YOUR OBJECTIVE: Transcribe only the lines of the listing below from the one holding "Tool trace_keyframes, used" through the one holding "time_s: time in", inclusive, without any change.
___ DATASET EXTRACT
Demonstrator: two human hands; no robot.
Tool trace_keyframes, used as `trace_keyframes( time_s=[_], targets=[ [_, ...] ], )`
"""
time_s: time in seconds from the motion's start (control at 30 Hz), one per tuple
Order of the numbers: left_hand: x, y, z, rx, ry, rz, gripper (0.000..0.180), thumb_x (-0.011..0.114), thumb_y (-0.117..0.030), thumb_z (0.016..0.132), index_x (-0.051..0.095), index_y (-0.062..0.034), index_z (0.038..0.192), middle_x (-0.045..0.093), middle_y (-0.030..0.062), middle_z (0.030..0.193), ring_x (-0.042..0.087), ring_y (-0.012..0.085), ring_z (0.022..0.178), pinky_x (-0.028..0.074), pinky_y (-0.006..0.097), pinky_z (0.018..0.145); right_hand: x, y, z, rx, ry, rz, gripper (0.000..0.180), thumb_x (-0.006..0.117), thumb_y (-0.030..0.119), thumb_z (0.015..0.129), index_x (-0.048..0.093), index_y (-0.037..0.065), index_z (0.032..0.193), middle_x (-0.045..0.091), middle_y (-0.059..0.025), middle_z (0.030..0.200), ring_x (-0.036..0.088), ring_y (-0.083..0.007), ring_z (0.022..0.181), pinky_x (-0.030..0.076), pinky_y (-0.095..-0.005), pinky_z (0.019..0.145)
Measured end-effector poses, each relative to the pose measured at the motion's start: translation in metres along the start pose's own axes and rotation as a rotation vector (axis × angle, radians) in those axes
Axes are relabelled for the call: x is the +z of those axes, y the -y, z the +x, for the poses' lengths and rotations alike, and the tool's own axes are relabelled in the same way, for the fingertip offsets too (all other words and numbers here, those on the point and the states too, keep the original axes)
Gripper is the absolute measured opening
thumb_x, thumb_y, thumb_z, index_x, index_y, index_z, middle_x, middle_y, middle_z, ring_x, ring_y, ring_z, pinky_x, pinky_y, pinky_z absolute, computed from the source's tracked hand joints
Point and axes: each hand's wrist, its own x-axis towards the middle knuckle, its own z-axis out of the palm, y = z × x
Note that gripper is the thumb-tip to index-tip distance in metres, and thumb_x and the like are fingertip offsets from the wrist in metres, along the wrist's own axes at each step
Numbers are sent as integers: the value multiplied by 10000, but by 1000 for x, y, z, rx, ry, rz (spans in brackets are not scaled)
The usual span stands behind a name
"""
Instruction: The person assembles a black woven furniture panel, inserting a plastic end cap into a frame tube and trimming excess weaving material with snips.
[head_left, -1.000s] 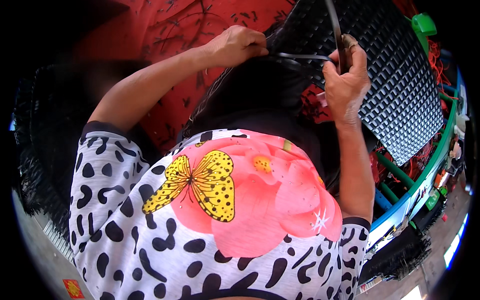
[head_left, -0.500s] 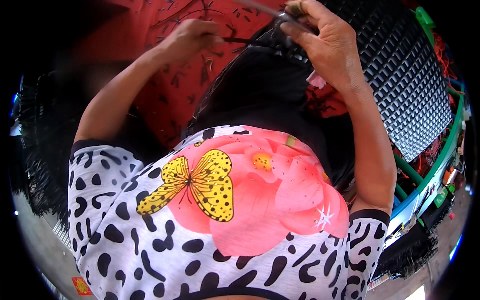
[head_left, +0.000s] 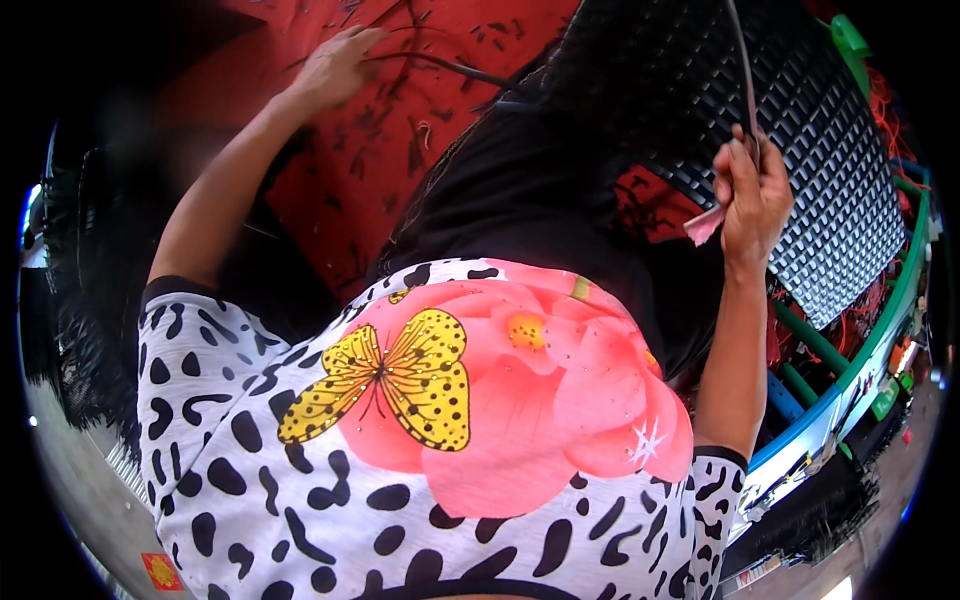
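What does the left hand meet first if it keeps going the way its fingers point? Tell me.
The left hand points up and right across the red cloth. First in that line is likely the thin dark strip lying by its fingertips; depth is unclear, so contact cannot be judged.

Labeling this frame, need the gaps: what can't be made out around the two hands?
Head view only:
- Right hand: grip on a thin dark strip; its top is cut off by the upper edge.
- Pink scrap: mostly behind the palm, kind unclear.
- Left hand: fingertips blurred on the red cloth; contact with the dark strand unclear.
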Motion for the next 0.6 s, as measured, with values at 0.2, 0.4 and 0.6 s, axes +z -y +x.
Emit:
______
ANSWER SECTION:
Tool trace_keyframes, used as `trace_keyframes( time_s=[_], targets=[ [_, ...] ], )`
"""
time_s: time in seconds from the motion's start (control at 30 Hz), one per tuple

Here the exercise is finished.